It opened in a temporary cinema (U.T. Alexanderplatz) and at Tauentzien-Palast in Berlin. It ran under constant threat of air raids until the fall of Berlin to Soviet forces in May 1945. Simultaneously with the opening in Berlin, it was airdropped and shown to the crew of the naval base at La Rochelle at the Théâtre de la Ville. It was also screened in the Reich Chancellery after the broadcast of Hitler's last radio address on 30 January. One of the last films of the Third Reich, it never went into general release.

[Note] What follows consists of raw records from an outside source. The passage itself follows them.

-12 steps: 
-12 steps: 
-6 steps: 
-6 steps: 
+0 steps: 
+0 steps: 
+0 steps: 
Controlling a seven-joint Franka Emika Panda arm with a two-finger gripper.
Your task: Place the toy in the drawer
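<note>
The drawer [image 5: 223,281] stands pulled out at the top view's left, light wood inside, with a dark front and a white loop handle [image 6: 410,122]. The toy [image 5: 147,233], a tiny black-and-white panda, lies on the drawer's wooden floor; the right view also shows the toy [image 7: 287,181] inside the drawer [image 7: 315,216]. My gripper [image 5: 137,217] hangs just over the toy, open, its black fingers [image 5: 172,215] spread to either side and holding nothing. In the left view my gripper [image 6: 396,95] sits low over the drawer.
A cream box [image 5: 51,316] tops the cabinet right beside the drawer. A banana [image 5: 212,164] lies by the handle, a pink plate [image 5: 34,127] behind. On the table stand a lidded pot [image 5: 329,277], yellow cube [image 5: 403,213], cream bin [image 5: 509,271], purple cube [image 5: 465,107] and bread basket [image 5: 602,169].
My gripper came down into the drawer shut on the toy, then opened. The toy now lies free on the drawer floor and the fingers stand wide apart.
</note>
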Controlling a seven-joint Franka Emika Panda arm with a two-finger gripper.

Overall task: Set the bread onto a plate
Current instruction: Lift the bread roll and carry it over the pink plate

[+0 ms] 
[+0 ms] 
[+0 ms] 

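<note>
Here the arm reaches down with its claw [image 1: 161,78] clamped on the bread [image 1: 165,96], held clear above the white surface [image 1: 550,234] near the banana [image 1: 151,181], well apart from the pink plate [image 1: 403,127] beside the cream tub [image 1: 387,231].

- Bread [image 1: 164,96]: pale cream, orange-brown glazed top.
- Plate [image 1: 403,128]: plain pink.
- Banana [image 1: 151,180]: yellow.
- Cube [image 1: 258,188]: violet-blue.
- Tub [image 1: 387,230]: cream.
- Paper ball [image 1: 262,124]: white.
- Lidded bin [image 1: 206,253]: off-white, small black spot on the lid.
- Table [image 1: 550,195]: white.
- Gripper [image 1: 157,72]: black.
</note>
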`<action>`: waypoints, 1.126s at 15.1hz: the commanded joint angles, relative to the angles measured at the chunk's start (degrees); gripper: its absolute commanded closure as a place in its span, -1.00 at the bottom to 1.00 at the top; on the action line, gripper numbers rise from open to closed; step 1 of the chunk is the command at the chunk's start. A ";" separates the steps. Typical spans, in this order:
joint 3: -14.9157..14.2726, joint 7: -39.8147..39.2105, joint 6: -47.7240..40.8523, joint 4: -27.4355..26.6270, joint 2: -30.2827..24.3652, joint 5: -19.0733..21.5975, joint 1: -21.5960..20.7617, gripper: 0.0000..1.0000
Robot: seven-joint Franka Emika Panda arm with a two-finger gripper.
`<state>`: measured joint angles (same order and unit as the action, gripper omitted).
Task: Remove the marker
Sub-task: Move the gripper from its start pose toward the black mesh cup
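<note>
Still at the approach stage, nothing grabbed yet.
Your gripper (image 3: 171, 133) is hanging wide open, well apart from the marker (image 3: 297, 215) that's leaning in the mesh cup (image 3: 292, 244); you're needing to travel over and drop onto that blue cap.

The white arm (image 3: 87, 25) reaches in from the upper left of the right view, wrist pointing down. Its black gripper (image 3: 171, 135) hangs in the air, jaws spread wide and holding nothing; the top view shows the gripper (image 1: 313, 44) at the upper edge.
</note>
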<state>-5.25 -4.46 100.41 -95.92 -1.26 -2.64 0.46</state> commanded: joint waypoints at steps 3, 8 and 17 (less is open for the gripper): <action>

The city of Kolberg was declared a Festung ("fortress town") as Soviet forces neared it on 24 February 1945. Within a month of the film's opening Kolberg was under full siege by the Red Army and the First Polish Army, with around 70,000 trapped German civilians and military personnel. House-to-house fighting caused devastation. Kolberg fell to Soviet and Polish forces on 18 March 1945. Many civilians escaped by sea. The Soviet Union permanently expelled all who survived the siege, along with all Germans in east Pomerania. The ruined city of Kolberg became part of the postwar Polish People's Republic. The city is now known as Kołobrzeg.

After World War II the film was released in Argentina as Burning Hearts and in Switzerland as The Renunciation. It was theatrically released by Atlas Films in West Germany in 1966.

==See also==
- List of German films 1933–1945
- Nazism and cinema

==Works cited==
- Leiser, Erwin (1974). "Nazi Cinema"
- "The Hollywood Hall of Shame: The Most Expensive Flops in Movie History" (1984)
- Noack, Frank (2016). "Veit Harlan: "des Teufels Regisser""
- Welch, David (1983). "Propaganda and the German Cinema: 1933-1945"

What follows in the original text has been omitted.